*** Opening Provided data ***

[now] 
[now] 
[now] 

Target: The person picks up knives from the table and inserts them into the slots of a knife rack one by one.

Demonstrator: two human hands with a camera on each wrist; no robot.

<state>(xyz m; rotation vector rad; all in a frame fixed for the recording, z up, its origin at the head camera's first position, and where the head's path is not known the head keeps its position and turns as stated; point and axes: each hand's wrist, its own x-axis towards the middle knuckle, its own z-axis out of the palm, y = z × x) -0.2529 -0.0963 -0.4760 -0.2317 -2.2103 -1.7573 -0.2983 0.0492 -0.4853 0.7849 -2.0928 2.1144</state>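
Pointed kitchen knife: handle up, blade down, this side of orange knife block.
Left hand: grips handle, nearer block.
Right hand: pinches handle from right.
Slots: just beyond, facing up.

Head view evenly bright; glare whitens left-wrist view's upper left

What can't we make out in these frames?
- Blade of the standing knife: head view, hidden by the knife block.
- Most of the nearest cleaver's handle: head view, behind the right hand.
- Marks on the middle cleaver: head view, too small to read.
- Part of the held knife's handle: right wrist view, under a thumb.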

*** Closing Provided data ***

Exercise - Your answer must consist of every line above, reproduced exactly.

Task answer -
[now] 
[now] 
[now] 

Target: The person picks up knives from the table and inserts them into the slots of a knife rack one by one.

Demonstrator: two human hands with a camera on each wrist; no robot.

<state>(xyz m; rotation vector rad; all in a frame fixed for the recording, z up, its origin at the head camera's first position, and where the head's path is not known the head keeps its position and turns as stated; point and axes: each hand's wrist, its own x-axis towards the middle knuckle, its own z-axis out of the palm, y = z × x) -0.2529 -0.0963 -0.4760 -0.2317 -2.2103 -1.7573 -0.2983 0.0492 -0.4853 0.7849 -2.0928 2.1144</state>
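Pointed kitchen knife: handle up, blade down, this side of orange knife block.
Left hand: grips handle, nearer block.
Right hand: pinches handle from right.
Slots: just beyond, facing up.

Head view evenly bright; glare whitens left-wrist view's upper left

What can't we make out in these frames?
- Blade of the standing knife: head view, hidden by the knife block.
- Most of the nearest cleaver's handle: head view, behind the right hand.
- Marks on the middle cleaver: head view, too small to read.
- Part of the held knife's handle: right wrist view, under a thumb.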

No more output is expected.